I agree, but it’s not worth getting yourself in thousands of pounds worth of debt

yanbu at all not to go. However as it’s his dad your dp should consider going alone.

averageavocado · 26/09/2022 13:45

FFS - say no, and then block alerts from and ignore

ItsDinah · 26/09/2022 14:04

Does someone think your husband has substantial savings,earns a lot more money than he does or is living mortgage free due to a gift or inheritance of purchase price some years ago? I've seen similar scenarios arise where this is the case.

maddy68 · 26/09/2022 14:06

It won't take 20 hours?

A 6 month old travels well.

Those two issues aren't the problem.

If you can't afford it you say no.
Maybe the fil will pay ?

The holiday entitlement is being unreasonable. This is your partner's family. You can go for a week.
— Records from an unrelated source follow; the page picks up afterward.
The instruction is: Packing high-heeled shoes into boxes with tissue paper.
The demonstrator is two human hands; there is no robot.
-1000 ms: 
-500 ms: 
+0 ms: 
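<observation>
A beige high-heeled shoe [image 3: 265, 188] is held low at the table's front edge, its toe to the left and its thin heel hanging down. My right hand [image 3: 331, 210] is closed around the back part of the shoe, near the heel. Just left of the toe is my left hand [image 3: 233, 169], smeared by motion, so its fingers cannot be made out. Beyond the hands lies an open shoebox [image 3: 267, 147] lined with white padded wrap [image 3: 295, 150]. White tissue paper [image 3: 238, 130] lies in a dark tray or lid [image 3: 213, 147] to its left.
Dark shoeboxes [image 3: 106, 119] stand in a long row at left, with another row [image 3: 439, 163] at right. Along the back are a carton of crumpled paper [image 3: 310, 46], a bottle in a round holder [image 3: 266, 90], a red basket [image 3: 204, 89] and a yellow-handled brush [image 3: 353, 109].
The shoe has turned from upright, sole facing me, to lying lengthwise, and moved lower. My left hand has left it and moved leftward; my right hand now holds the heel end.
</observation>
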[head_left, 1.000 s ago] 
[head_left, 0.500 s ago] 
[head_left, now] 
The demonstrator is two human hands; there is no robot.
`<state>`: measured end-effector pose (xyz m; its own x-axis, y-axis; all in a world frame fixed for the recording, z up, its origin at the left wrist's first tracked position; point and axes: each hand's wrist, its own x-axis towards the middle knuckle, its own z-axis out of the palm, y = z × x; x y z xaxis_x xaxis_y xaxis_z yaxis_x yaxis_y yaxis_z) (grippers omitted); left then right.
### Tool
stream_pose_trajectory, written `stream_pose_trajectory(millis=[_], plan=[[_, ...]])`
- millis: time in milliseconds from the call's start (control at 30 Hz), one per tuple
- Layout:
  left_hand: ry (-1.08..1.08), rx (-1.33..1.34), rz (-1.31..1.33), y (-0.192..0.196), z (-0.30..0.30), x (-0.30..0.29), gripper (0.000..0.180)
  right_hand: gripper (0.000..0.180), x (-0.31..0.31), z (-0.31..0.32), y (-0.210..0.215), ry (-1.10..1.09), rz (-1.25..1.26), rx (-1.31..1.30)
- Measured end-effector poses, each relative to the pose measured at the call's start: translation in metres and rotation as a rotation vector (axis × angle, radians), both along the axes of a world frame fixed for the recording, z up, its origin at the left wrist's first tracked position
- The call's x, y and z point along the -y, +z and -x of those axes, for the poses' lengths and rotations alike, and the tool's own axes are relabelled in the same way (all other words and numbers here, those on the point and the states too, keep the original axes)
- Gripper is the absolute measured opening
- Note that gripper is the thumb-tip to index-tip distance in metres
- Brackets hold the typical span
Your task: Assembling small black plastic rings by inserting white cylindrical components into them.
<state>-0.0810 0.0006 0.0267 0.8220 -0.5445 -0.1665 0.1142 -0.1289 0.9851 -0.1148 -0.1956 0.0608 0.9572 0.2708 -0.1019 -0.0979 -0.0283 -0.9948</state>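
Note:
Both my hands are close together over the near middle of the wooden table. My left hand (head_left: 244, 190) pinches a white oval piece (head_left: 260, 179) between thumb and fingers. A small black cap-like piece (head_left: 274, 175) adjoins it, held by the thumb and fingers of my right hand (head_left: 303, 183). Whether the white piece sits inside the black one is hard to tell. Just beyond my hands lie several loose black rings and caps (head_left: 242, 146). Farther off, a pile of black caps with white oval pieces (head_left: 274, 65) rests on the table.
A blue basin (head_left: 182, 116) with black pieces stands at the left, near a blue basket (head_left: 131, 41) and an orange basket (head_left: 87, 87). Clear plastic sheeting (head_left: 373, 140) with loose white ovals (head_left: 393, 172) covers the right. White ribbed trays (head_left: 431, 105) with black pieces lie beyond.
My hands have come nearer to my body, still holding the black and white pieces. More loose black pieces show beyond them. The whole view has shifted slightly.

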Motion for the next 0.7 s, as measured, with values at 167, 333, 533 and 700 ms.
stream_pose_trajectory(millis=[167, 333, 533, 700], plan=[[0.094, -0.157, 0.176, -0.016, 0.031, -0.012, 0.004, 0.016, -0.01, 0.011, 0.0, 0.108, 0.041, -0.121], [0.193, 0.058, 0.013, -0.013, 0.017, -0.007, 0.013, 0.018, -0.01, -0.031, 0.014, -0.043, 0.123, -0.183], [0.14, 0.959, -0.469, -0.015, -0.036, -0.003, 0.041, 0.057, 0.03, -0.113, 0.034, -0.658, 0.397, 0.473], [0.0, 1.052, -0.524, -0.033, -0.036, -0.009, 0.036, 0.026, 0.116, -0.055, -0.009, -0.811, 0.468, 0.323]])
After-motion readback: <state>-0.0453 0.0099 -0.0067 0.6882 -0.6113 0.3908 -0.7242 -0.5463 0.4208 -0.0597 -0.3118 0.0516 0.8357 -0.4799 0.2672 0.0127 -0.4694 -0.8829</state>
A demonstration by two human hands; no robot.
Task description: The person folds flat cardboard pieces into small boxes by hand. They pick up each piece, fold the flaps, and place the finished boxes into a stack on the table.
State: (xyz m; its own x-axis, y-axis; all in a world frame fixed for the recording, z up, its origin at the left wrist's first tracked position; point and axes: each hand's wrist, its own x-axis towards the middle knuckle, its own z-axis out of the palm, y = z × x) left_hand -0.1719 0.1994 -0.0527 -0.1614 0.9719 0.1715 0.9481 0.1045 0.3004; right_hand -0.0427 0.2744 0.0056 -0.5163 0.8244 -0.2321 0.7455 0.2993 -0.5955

Just take a week less next to your mat leave

Anamechangeisasgoodasarest · 26/09/2022 14:13

It won't take 20 hours?

OP is talking about door to door including a couple of plane changes.

Why do you think it won't take 20 hours?

SpinCityBlue · 26/09/2022 14:23

Or you could offer to just send the baby by international courier.

LeFeu · 26/09/2022 14:28

If he wants you there he should pay!

Kite22 · 26/09/2022 15:31

SpinCityBlue · 26/09/2022 14:23

Or you could offer to just send the baby by international courier.

Grin
NeedToKnow101 · 26/09/2022 19:25

10HailMarys · 26/09/2022 10:56

My FiLs solution to all this is that we take a loan for the flights and I request unpaid leave for the wedding. He is insistent that we attend and won't take no for an answer.

So fucking what? He's being a dick. He lives in bloody North Dakota, it's not like he's going to come round and throw a brick through your window.

😂😂😂

MrsTerryPratchett · 26/09/2022 20:03

maddy68 · 26/09/2022 14:06

It won't take 20 hours?

A 6 month old travels well.

Those two issues aren't the problem.

If you can't afford it you say no.
Maybe the fil will pay ?

The holiday entitlement is being unreasonable. This is your partner's family. You can go for a week. Just take a week less next to your mat leave

Cobblers.

Not all babies travel well. Mine did but I've been on lanes with absolute nightmares.

Yes, it can take 20 hours for to door. Or even planes if it's a weird route.

Mat leave is important. OP can do as she pleases.

FIL hasn't offered to pay even though he's aware they can't afford it. He thinks debt is the answer.

Gysophilla · 26/09/2022 20:08

super easy travelling with a breast fed 6 month old - have done that LHR to NZ several times over the years single handed (and with a 3 year old as well one memorable time while DH was working).

However you can’t afford this. You live from pay check to pay check. If you have a loan for this and then have another big expense (car or boiler exploding) it could tip you into poverty or bankruptcy.